There are surely a million reasons. But a recent article in The Guardian raises an interesting point. The global democratic crisis of the 1930s followed a period of “complacent overconfidence in the health of democracy.” In the 1920s and then again in the 1990s, historians wondered if we had reached a political end state – if democracy had established itself as the ultimate form of human government. Backsliding followed. 

We see these cycles repeatedly in human history. One might argue that they are human history. Economic cycles of boom and bust. Political cycles of conservative and liberal. Social cycles of racial progress and retrenchment. Fashion cycles of mullets and mom jeans. 

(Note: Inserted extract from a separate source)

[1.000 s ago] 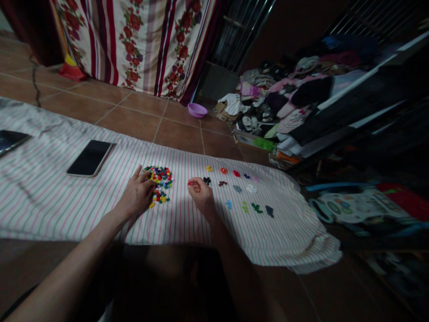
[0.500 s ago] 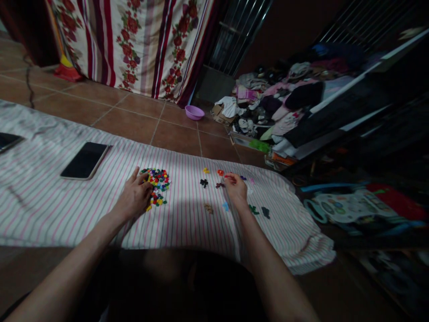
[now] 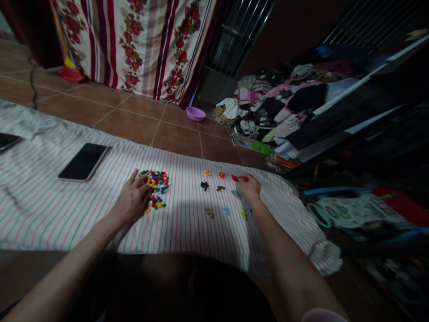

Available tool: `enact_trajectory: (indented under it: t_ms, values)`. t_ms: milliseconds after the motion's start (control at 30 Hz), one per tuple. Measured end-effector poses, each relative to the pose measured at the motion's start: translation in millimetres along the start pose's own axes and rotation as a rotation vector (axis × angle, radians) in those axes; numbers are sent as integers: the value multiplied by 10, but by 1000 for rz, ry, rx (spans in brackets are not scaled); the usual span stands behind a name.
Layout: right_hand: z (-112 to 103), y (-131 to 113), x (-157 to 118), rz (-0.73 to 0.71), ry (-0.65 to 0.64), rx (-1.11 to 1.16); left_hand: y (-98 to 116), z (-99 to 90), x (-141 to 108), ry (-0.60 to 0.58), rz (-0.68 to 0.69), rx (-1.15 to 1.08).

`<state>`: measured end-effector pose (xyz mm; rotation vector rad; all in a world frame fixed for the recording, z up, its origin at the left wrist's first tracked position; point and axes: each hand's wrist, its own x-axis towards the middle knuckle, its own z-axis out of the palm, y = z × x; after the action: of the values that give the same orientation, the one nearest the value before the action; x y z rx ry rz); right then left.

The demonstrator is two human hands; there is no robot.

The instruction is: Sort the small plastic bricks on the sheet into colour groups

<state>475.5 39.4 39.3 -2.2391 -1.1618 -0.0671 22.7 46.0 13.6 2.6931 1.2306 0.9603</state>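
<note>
My left hand (image 3: 132, 197) rests with fingers apart at the left edge of a pile of small multicoloured pieces (image 3: 157, 181) on a striped cloth (image 3: 187, 228). My right hand (image 3: 250, 185) has its fingers pinched beside a red cluster (image 3: 235, 178); whatever is between the fingertips is too small to make out. Small single-colour clusters lie around it: yellow (image 3: 207, 172), orange (image 3: 221, 175), black (image 3: 204, 185), brown (image 3: 220, 188), grey (image 3: 236, 193), tan (image 3: 209, 212), light blue (image 3: 227, 209) and lime green (image 3: 243, 212).
A phone (image 3: 83, 162) lies on the cloth at the left, and part of another dark device (image 3: 8, 141) is at the far left edge. A purple basin (image 3: 195, 114) stands on the tiled floor. Heaped clothes (image 3: 278, 103) are behind at the right.
My right hand has moved right, from near the orange and brown clusters to the red one, uncovering the grey and lime green clusters. My left hand has barely moved.
</note>
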Motion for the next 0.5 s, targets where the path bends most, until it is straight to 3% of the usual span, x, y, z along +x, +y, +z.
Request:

Right now, we are in a cycle of seeing all the annoyances of democracy, which are many. But cycles happen because humans want progress. Demand it, really. We can fall out of love with democracy just as we fall out of love with our sunglasses. But we cannot escape the fact that no form of government yet devised is better at protecting and expanding the things we care about most. So we keep coming back around to it.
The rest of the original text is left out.